*What you are asked to do*: Each line of the material below is to be given again exactly.
================
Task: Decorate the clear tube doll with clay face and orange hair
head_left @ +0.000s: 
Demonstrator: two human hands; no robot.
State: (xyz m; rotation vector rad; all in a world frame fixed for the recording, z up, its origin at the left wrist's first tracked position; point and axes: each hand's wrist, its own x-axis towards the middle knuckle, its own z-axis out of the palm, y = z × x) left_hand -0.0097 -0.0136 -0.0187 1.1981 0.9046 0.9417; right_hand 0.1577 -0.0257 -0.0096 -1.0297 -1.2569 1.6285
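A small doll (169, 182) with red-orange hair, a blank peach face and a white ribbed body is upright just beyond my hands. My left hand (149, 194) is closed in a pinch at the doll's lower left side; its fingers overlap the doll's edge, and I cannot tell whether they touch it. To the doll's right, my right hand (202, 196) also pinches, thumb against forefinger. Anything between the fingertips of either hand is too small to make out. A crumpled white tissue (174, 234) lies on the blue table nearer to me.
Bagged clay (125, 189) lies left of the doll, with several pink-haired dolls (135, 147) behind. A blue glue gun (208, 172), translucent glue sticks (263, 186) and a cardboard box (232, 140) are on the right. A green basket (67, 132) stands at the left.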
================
*Result*:
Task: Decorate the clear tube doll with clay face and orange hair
head_left @ +0.000s: 
Demonstrator: two human hands; no robot.
State: (xyz m; rotation vector rad; all in a world frame fixed for the recording, z up, its origin at the left wrist's first tracked position; point and axes: each hand's wrist, its own x-axis towards the middle knuckle, its own z-axis out of the palm, y = z × x) left_hand -0.0097 -0.0136 -0.0187 1.1981 0.9046 0.9417; right_hand 0.1577 -0.0257 -0.0096 -1.0297 -1.2569 1.6285
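A small doll (169, 182) with red-orange hair, a blank peach face and a white ribbed body is upright just beyond my hands. My left hand (149, 194) is closed in a pinch at the doll's lower left side; its fingers overlap the doll's edge, and I cannot tell whether they touch it. To the doll's right, my right hand (202, 196) also pinches, thumb against forefinger. Anything between the fingertips of either hand is too small to make out. A crumpled white tissue (174, 234) lies on the blue table nearer to me.
Bagged clay (125, 189) lies left of the doll, with several pink-haired dolls (135, 147) behind. A blue glue gun (208, 172), translucent glue sticks (263, 186) and a cardboard box (232, 140) are on the right. A green basket (67, 132) stands at the left.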

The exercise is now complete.